İşte o evimizdeyken, yani o gün okuldan o evimize geldiğimde (sonra o evimize bir
daha gelmedim ben, anneannemin evinde kaldım ondan sonra, onun için bu bilgiyi
veriyorum), o basamakların her birinde siyah saç bukleleri vardı. O zaman
saymıştım, tam 11 bukle vardı. Üst kata çıkarken saymıştım, her bir saç
buklesini elime alırken saymıştım. Ondan sonra ben sayı sayma uzmanı oldum,
öyle çok çok çok sayı saydım ki... Babamın elinde makas vardı, yatakta uyuyan
annemin buklelerini kesip kesip kesip yatağın üstüne yan yana, yan yana
diziyordu, sırasıyla düzgün düzgün koyuyordu.
Annemin üzerindeki tişört kırmızıydı... kıpkırmızı... (ama ama ama o
sabah beni okula gönderirken beyazlar vardı üzerinde, hem annem kırmızıyı hiç
sevmezdi ki, niye kırmızı giydi? hiç hiç hiç anlamadım.) Ben ben ben, işte o
günden sonra sonra sonra, yumruğumun içinde sımsıkı tuttuğum siyah siyah siyah
saç bukleleriyle yatak odasının aralık kapısının önünde hiç sesimi çıkarmadan
durup durup durup, uyuyan annemi seyrettiğim günden sonra, onu da, babamı da bir
daha görmedim.
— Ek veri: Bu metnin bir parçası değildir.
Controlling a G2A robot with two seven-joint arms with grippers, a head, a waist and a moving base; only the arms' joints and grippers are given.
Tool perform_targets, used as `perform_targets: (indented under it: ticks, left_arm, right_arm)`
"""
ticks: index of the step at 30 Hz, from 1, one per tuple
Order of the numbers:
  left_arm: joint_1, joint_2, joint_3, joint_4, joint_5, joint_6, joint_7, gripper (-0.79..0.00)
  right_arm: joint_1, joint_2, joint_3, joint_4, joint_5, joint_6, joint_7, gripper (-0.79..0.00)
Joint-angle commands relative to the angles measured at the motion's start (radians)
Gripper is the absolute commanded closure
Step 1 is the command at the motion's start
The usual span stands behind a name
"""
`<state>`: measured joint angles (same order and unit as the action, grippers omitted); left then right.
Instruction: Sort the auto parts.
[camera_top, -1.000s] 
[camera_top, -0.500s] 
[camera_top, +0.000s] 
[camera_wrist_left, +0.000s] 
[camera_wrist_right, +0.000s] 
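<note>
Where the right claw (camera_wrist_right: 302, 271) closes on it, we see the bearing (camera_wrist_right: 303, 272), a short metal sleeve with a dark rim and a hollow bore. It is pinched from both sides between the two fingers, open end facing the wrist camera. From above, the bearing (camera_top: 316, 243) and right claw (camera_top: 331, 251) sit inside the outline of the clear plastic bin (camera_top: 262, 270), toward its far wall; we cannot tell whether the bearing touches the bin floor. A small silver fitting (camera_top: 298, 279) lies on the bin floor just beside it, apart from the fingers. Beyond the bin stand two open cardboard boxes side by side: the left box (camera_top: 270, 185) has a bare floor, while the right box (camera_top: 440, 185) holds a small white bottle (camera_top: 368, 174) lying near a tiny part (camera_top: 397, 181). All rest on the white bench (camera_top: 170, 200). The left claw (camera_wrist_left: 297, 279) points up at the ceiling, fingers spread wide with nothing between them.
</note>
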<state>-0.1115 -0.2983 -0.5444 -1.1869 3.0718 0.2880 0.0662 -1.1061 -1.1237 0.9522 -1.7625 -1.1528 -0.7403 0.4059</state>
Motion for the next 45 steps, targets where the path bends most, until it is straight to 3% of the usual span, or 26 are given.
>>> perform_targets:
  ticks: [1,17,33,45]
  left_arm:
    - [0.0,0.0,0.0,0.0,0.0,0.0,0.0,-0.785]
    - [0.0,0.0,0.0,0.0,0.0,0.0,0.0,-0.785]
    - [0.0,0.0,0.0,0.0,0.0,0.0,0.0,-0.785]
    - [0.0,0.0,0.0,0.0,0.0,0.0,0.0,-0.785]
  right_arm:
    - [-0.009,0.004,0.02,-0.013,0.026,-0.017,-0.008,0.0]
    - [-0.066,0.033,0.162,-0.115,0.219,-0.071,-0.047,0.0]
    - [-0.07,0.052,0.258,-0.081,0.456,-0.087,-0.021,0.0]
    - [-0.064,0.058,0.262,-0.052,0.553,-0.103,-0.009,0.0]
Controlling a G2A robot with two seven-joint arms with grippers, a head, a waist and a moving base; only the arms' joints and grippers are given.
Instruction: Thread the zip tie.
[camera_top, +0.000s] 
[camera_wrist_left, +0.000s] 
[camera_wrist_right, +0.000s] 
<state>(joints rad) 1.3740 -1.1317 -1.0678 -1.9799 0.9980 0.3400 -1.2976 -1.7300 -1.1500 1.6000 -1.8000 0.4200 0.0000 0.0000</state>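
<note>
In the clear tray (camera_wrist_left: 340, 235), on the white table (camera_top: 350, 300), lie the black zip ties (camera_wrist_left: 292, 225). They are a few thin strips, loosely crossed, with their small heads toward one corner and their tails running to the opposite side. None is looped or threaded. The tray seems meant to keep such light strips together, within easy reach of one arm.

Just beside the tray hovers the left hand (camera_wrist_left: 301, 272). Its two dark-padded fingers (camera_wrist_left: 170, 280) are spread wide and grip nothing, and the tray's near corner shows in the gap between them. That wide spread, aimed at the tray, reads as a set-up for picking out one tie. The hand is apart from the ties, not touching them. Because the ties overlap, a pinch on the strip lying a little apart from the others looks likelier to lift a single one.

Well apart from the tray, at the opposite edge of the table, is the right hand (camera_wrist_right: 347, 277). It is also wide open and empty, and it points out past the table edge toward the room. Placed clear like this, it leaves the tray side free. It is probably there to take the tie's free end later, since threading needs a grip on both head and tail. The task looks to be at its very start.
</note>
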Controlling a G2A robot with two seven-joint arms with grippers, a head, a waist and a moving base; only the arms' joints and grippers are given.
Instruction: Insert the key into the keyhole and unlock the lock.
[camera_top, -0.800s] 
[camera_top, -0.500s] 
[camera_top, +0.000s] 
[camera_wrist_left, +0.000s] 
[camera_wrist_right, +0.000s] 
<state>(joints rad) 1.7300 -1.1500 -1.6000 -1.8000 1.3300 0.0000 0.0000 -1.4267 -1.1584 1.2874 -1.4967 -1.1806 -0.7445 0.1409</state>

Sonra sonra sonra, ne oldu sonra? Hatırlamıyorum. Tekrar okula
okula okula gitmeye başladıktan sonra anneannemin evinde kaldım hep. (Okula
niye bir süre gitmedim ki? Nerdeydim? Ne yapıyordum?) Anneannem gizli gizli
ağlar, yanına gittiğimde susardı. Ben hiç ağlamadım ama. Annem babam uzun bir
yolculuğa çıktılar ama bekle gelecekler dediğimde, bana sarılıp sarılıp yine
ağlardı. İnanmadı hiç bana, gelecekler dedim inanmadı. Ağladı ağladı öldü...
Sonra ben ben ben, başka bir yerde kaldım. İsli puslu binalar arasında
hapsolmuş, demirden yüksek sivri parmaklıkları olan (69 tane, her gün saydım) karanlık
bir avlusu vardı. Koğuş gibi bir yatakhanesi vardı. (Orası okul muydu? Hiç
okula benzemiyordu...) Bilmediğim bir dilde konuşuyorlardı o kendilerine sör, madam, mösyö denilmesini isteyen
öğretmenler. Ben de öğrendim o dili sonunda, mecburen öğrendim... Ama ama ama kendi dilimle okumayı yazmayı daha
çok sevdim hep. Çünkü kendi dilimle yazarken noktaları, virgülleri,
parantezleri ve diğer şeyleri eksik, yanlış koyunca, o öğretmen kızmazdı,
düzeltirdi. (Bu mektubu da size kendi dilimle yazıyorum, noktalama işaretlerini
falan hepsini koyaraktan ama aceleden koymadıklarımın kusuruna bakmayın). Sayın
Hocam, bu mektubuma burada son vermem lazım çünkü duvardaki saat 12’ye 10 var. 12
olmadan mektubumu yazmış bitirmiş olmalıyım çünkü benden her gün 1 mektup
yazmamı istediniz. Saat 12’yi geçerse, bugünün mektubunu yazmamış sayılırım
sonra. Yarınki mektubumda (yani 15. mektupta) buluşmak üzere hoşçakalın Sevgili
Doktorum (artık mektubun sonunda
‘Sevgili Doktorum’ dememe izin vardır herhalde).
İmza: 7. koğuştaki hayranınız
(Aaaaa bakın! Benim kaldığım koğuşun numarası da 7, tam da benim uğurlu sayım.)
(Aaaaa bakın! Benim kaldığım koğuşun numarası da 7, tam da benim uğurlu sayım.)